Yeah I was just reading this article this morning from AutoExpress - 
http://www.autoexpress.co.uk/product_test/66583/alloy_wheel_cleaners.html

JD


----------



## carl0s (Apr 12, 2006)

JD-GTi said:


> Yeah I was just reading this article this morning from AutoExpress -
> http://www.autoexpress.co.uk/product_test/66583/alloy_wheel_cleaners.html
> 
> JD


It was the "Auto Express best buy - 7 times winner" which made me think it was useful stuff.


----------



## vindaloo (Jan 5, 2006)

carl0s said:


> I'll go have a look for some P21S now. Somehow I have a feeling it won't be at Halfords...

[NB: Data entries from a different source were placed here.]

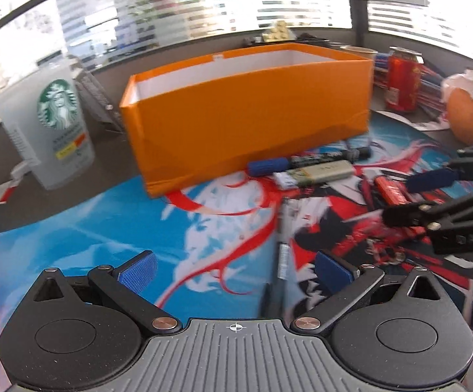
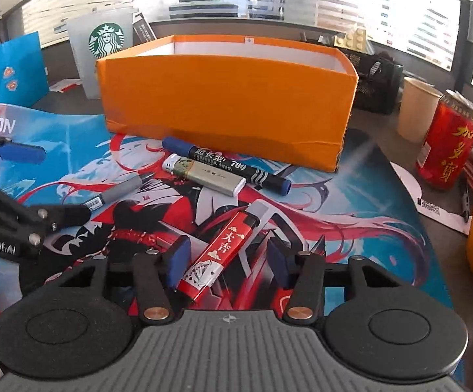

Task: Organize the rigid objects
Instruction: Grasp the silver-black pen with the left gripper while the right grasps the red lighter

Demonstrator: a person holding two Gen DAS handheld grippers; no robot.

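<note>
A printed mat [image 2: 350, 202] covered the surface, with the orange box [image 2: 226, 98] at its far side. Just in front of the box lay a black marker [image 2: 226, 165] touching a silver lighter [image 2: 203, 174]. The right gripper [image 2: 228, 263] had its jaws wide around the red lighter [image 2: 220, 251]. The left gripper [image 1: 235, 269] was spread wide beside a grey pen [image 1: 282, 248]

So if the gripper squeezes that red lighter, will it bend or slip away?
Probably no bending: the red lighter looks like a hard, boxy plastic case. Its glossy skin might slide a little, though the right gripper has ridged blue fingers on both sides. Flat sides suggest it won't roll.
</note>
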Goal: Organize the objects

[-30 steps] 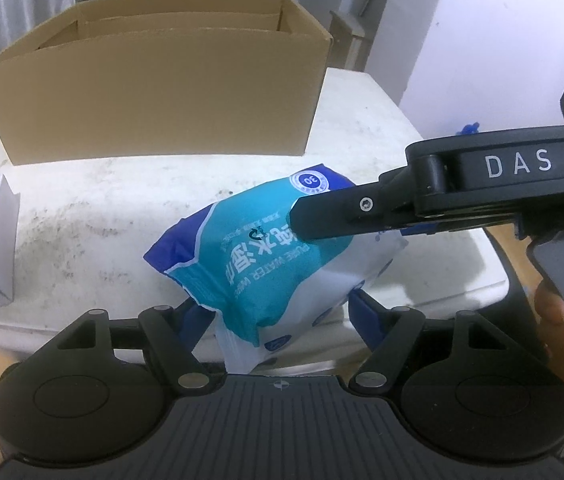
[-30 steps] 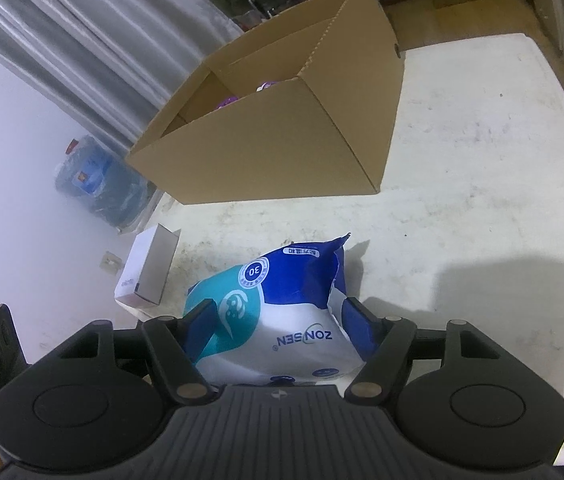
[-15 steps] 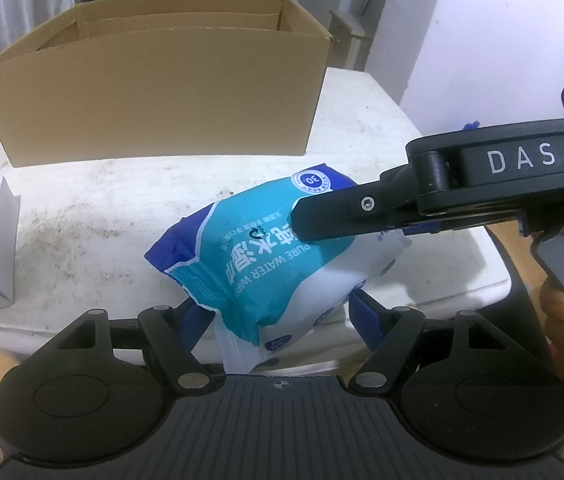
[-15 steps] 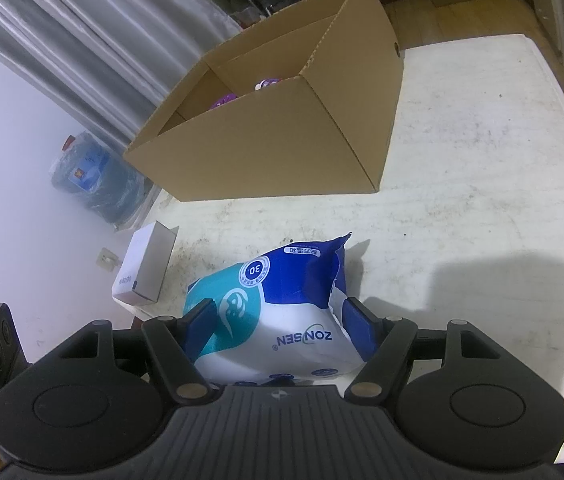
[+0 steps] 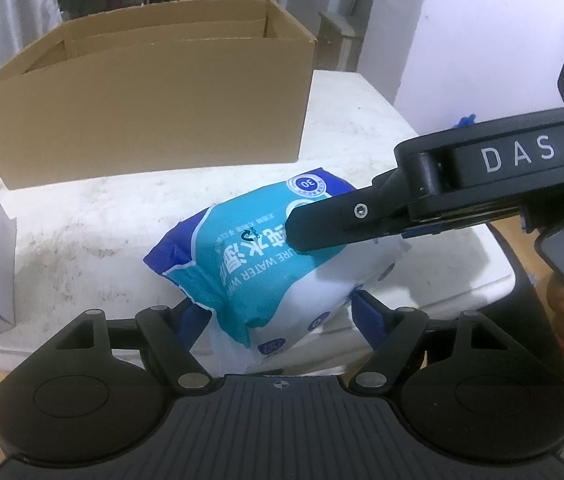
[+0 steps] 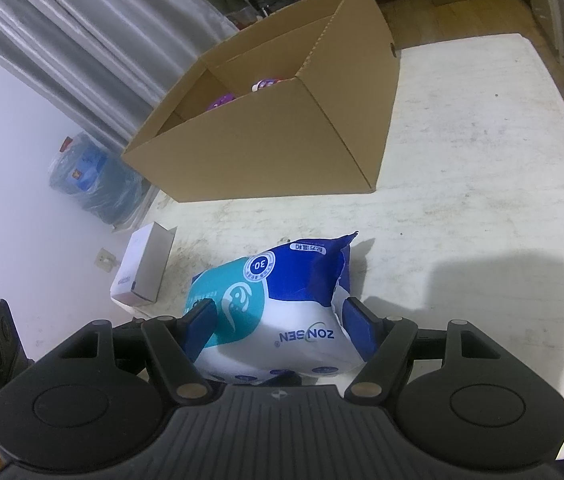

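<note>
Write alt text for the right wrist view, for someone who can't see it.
The right tongs grip a blue and white wipes pack on a white table. Behind it stands an open cardboard box with purple items inside; a small white box lies at the table's left edge.

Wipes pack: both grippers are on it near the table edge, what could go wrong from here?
The left gripper is opening, so the soft wipes pack may sag or twist in the right gripper alone. It sits at the table edge and could slide off before reaching the cardboard box.
</note>
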A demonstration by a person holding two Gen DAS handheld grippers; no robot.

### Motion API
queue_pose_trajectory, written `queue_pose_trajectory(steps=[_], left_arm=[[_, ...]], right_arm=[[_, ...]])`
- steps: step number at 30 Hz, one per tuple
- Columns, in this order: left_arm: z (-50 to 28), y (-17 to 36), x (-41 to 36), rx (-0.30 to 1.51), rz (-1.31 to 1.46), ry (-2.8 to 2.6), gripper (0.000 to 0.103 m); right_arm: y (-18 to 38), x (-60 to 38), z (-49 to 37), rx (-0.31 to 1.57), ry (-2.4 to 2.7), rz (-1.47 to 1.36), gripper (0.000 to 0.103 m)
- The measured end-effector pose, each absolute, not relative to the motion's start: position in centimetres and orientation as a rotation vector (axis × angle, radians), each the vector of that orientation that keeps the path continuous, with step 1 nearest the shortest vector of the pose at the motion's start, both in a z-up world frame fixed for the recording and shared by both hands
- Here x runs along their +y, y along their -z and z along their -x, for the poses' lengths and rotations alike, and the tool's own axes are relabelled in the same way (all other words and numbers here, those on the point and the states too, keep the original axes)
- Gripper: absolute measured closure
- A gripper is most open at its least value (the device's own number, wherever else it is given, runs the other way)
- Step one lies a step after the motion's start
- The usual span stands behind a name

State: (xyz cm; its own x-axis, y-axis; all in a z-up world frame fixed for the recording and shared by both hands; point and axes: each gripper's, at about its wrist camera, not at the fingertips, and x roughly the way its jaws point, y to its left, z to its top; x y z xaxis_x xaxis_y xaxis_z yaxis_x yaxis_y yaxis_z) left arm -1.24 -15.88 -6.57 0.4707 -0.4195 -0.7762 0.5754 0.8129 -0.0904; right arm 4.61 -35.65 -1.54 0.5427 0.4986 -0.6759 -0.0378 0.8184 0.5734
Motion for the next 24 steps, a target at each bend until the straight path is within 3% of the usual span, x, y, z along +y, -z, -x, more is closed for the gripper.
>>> queue_pose_trajectory(steps=[6,10,14,24], left_arm=[[1.0,6.7,-15.4,0.902,-0.169,0.613,0.023],[0.8,6.9,-15.5,0.906,-0.184,0.614,0.013],[0.4,7.1,-16.0,0.909,-0.207,0.614,0.009],[-0.6,7.1,-17.1,0.921,-0.193,0.644,0.01]], right_arm=[[1.3,-36.2,-4.5,0.937,-0.319,-0.546,0.026],[1.3,-37.2,-4.6,0.918,-0.301,-0.577,0.021],[2.1,-37.5,-5.1,0.935,-0.299,-0.608,0.019],[3.0,-36.5,-5.8,0.953,-0.36,-0.654,0.018]])
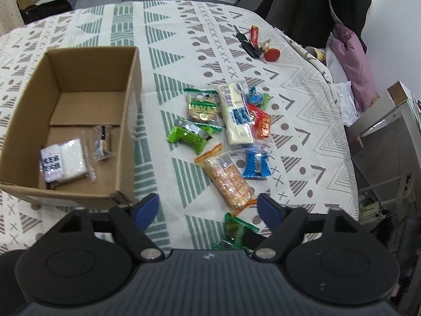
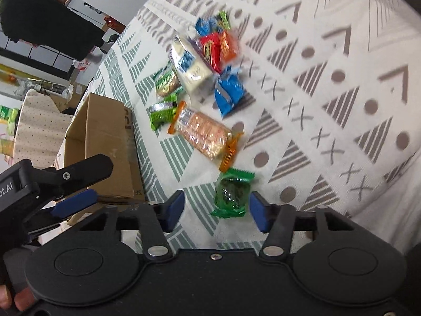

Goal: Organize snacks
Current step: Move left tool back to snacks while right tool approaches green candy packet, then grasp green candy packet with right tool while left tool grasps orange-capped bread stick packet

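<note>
An open cardboard box [image 1: 131, 84] stands on the left of the patterned tablecloth. It holds a white packet [image 1: 64, 163] and a small clear packet [image 1: 102, 142]. To its right lie loose snacks: an orange cracker packet [image 1: 229, 181], a blue packet [image 1: 256, 164], a green packet [image 1: 189, 135], a long white packet [image 1: 235, 114] and red-orange packets [image 1: 261, 123]. My left gripper [image 1: 208, 209] is open and holds nothing, just short of the cracker packet. My right gripper [image 2: 217, 209] is open around a green packet [image 2: 232, 193] that lies on the cloth nearer its right finger.
A bunch of keys with a red tag [image 1: 252, 43] lies at the far right of the table. Behind it, a chair holds a dark coat [image 1: 315, 5] and purple cloth [image 1: 352, 60]. A grey rack [image 1: 389, 142] stands off the right edge. A person in dark clothes [image 2: 47, 15] stands farther away.
</note>
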Tool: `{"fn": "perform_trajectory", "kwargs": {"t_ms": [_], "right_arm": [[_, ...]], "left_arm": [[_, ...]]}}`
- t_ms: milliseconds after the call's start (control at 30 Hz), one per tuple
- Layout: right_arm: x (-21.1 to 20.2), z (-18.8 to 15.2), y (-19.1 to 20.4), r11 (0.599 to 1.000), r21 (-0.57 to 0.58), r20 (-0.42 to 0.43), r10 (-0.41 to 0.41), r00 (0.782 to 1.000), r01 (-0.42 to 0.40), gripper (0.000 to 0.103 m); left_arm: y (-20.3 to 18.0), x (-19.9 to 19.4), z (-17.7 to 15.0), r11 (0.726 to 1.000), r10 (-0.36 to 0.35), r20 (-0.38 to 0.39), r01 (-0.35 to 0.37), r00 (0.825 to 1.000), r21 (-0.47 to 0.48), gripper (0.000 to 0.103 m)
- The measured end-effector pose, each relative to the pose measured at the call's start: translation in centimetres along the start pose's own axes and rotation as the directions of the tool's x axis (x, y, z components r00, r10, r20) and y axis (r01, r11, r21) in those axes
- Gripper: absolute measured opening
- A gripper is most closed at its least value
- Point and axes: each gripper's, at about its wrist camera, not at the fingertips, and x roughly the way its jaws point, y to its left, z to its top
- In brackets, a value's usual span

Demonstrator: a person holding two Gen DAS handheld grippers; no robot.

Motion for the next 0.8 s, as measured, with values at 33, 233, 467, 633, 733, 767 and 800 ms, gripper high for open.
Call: {"fn": "perform_trajectory", "kwargs": {"t_ms": [33,233,467,633,733,767,800], "right_arm": [[0.4,0.0,-0.1,1.0,0.01,-0.005,-0.001,1.0,0.001,0.048],[2.6,0.0,-0.5,0.999,0.036,-0.035,-0.014,0.999,0.015,0.045],[3.3,0.1,-1.3,0.999,0.035,-0.031,-0.029,0.999,0.03,0.024],[2.0,0.9,-2.0,0.998,0.033,-0.007,-0.05,0.999,0.05,0.022],[1.3,1.4,-2.4,0.998,0.03,-0.001,-0.064,0.998,0.064,0.022],[1.3,1.7,-2.4,0.997,0.027,0.002,-0.069,0.998,0.069,0.022],[1.0,1.8,-2.5,0.997,0.025,0.007,-0.073,0.997,0.073,0.022]], "left_arm": [[-0.1,0.2,0.0,1.0,-0.004,-0.007,0.004,1.0,-0.004,0.071],[-0.2,1.3,-0.1,1.0,-0.006,-0.017,0.006,1.0,-0.013,0.067],[-1.1,3.2,0.1,1.0,-0.015,-0.046,0.015,0.999,-0.004,0.067],[-1.9,4.7,0.3,1.0,-0.018,-0.066,0.018,0.998,-0.003,0.066],[-2.4,5.6,0.6,1.0,-0.02,-0.074,0.019,0.997,-0.011,0.064],[-2.5,6.0,0.7,1.0,-0.02,-0.077,0.019,0.997,-0.013,0.063],[-2.7,6.3,0.8,1.0,-0.019,-0.079,0.018,0.997,-0.014,0.061]]}}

Just try our friendly & helpful site sponsors


----------



## 182_Blue (Oct 25, 2005)

sorry you had probs mate, just another example why people should ask on here before trying certain products, better to be safe than sorry


----------



## RobDom (Oct 26, 2005)

So P21S and Einszett are delicate wheel finish friendly, any others? I used 1Z on my wheels with no effect on the caps.


----------



## carl0s (Apr 12, 2006)

Well guys I really goofed up. I took one of the rear rims apart (they are two-piece) and started polising the dish in the house with some autoglym metal polish (just using rubbing action with hand/fingers).
Unfortunately now you can see the area where I have polished looks different.
I later noticed the 'not suitable for mirror finishes' on the back :doh:!

It's not so bad, just needs some proper polishing on there. I've found a guy who can re-polish them to mirror finish, but it might even be worth me getting a price on a replacement outer-rim part.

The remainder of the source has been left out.